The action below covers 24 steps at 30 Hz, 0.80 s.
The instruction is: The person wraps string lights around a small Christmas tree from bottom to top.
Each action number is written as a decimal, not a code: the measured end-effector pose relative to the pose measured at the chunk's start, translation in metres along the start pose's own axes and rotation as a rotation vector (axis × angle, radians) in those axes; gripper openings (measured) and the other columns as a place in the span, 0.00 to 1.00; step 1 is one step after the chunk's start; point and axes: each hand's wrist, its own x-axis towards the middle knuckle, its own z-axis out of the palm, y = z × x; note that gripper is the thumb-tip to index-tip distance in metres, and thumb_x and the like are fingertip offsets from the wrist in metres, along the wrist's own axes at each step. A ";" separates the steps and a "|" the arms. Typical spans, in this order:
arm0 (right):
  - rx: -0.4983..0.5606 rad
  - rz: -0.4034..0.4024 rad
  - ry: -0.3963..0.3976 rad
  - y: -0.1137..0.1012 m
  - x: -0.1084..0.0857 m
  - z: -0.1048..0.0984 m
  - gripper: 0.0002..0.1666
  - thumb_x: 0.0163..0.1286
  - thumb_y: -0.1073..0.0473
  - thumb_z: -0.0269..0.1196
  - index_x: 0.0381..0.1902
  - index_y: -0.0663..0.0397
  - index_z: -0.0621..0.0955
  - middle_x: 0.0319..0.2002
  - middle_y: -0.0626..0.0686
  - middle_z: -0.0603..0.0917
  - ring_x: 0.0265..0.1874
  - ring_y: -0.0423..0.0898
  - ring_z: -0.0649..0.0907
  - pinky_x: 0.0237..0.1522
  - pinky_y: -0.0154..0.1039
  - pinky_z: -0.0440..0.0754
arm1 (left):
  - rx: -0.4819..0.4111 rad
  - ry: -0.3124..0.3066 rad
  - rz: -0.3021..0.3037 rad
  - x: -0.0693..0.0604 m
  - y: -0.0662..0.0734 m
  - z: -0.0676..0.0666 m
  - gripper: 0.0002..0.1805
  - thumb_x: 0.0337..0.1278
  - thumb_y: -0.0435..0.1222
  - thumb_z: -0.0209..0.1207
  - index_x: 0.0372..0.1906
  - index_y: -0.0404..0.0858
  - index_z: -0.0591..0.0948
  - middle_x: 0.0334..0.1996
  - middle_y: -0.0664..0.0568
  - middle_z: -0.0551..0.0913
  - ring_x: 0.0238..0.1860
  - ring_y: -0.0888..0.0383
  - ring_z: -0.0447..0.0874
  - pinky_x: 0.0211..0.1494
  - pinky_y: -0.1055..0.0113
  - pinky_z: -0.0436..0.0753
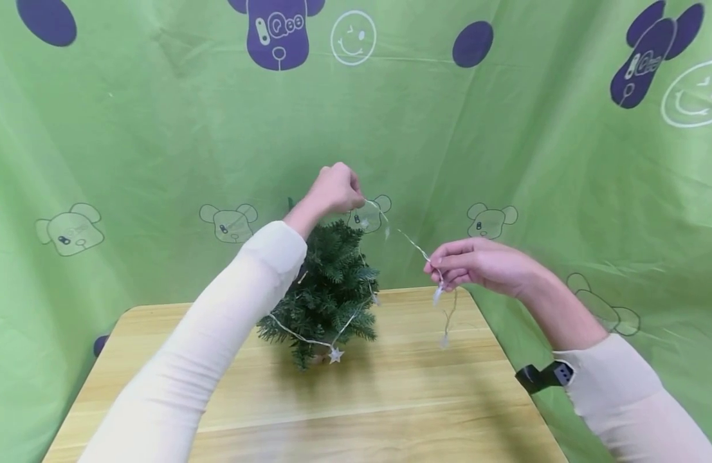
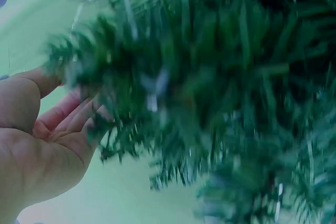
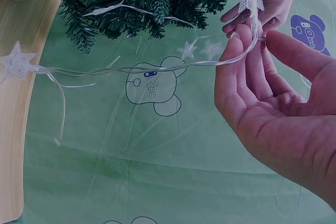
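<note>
String of star lights (image 1: pixel 413 242) is judged partly wound. At far left, the edge of the tabletop (image 1: pixel 118 360) is left exposed beside the left sleeve (image 1: pixel 193 347). At centre, a lower loop is draped on the tree (image 1: pixel 335 270), one star (image 1: pixel 335 354) hung at 6 o'clock. At the tree's 12 o'clock, the string is pinched by the left hand (image 1: pixel 337 188); at 3 o'clock, by the right hand (image 1: pixel 483 263). Slack there is judged left to wind. Room is offered right of the tree; movement toward 12 o'clock is limited by the curtain (image 1: pixel 159 128).
</note>
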 end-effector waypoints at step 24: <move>-0.023 0.011 0.015 -0.010 0.010 0.006 0.17 0.75 0.61 0.58 0.56 0.66 0.80 0.44 0.58 0.85 0.42 0.47 0.85 0.54 0.42 0.86 | -0.154 0.046 -0.159 -0.016 -0.069 -0.046 0.09 0.61 0.29 0.60 0.44 0.34 0.86 0.42 0.43 0.90 0.38 0.54 0.88 0.50 0.63 0.87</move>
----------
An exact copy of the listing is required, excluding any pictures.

> _TASK RESPONSE_:
The action below covers 24 steps at 30 Hz, 0.80 s.
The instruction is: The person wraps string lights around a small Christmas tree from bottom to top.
Each action number is written as a decimal, not a code: the measured end-effector pose relative to the pose measured at the chunk's start, translation in metres along the start pose's own axes and rotation as a rotation vector (axis × angle, radians) in those axes; gripper openings (measured) and the other columns as a place in the span, 0.00 to 1.00; step 1 is one step after the chunk's start; point and axes: each hand's wrist, its own x-axis towards the middle knuckle, its own z-axis out of the palm, y = z × x; note that gripper is the thumb-tip to index-tip distance in metres, and thumb_x and the like are fingertip offsets from the wrist in metres, along the wrist's own axes at each step. A ";" separates the steps and a "|" the arms. Typical spans, in this order:
arm0 (right):
  - rx: -0.4983..0.5606 rad
  - rz: -0.4034..0.4024 rad
  - ry: -0.3963..0.3976 rad
  - y: -0.1137..0.1012 m
  - x: -0.1084..0.0857 m
  - z: -0.1048..0.0984 m
  - gripper: 0.0002..0.1666
  - thumb_x: 0.0163..0.1286
  - thumb_y: -0.1073..0.0473
  - thumb_z: -0.0269..0.1196
  - index_x: 0.0381..0.1902
  - index_y: -0.0663..0.0397
  - index_z: -0.0621..0.0955
  - middle_x: 0.0319..0.2002
  - middle_y: -0.0626..0.0686
  - middle_z: -0.0603..0.0917
  - ring_x: 0.0265..0.1874
  - ring_y: -0.0423..0.0898
  - ring_z: -0.0649..0.0907
  - pinky_x: 0.0237..0.1522
  - pinky_y: -0.0154..0.1039
  - pinky_z: -0.0440..0.0754
arm1 (left):
  - rx: -0.4819..0.4111 rad
  - ry: -0.3124..0.3066 rad
  - rz: -0.3021..0.3037 rad
  - x: -0.0693..0.0604 m
  - y: -0.0662..0.0734 m
  - z: -0.0676..0.0666 m
  - gripper: 0.0002..0.1805
  - thumb_x: 0.0337..0.1278
  - thumb_y: -0.0435..0.1222
  - thumb_z: -0.0209..0.1207
  - index_x: 0.0372..0.1906
  - index_y: -0.0404..0.0858
  - index_z: -0.0591..0.0948
  - middle_x: 0.0334..0.1996
  - middle_y: -0.0664..0.0568
  - middle_z: -0.0551..0.0913
  - ring_x: 0.0238..0.1860
  - ring_y: -0.0888..0.0383
  - ring_z: -0.0447..0.0874
  - pinky_x: 0.0211..0.1494
  - pinky_y: -0.1055..0.0113
  - pinky_z: -0.0436..0.0753
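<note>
String of star lights (image 1: pixel 413 242) is judged partly wound. At far left, the edge of the tabletop (image 1: pixel 118 360) is left exposed beside the left sleeve (image 1: pixel 193 347). At centre, a lower loop is draped on the tree (image 1: pixel 335 270), one star (image 1: pixel 335 354) hung at 6 o'clock. At the tree's 12 o'clock, the string is pinched by the left hand (image 1: pixel 337 188); at 3 o'clock, by the right hand (image 1: pixel 483 263). Slack there is judged left to wind. Room is offered right of the tree; movement toward 12 o'clock is limited by the curtain (image 1: pixel 159 128).
</note>
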 end-effector waypoints at step 24: <move>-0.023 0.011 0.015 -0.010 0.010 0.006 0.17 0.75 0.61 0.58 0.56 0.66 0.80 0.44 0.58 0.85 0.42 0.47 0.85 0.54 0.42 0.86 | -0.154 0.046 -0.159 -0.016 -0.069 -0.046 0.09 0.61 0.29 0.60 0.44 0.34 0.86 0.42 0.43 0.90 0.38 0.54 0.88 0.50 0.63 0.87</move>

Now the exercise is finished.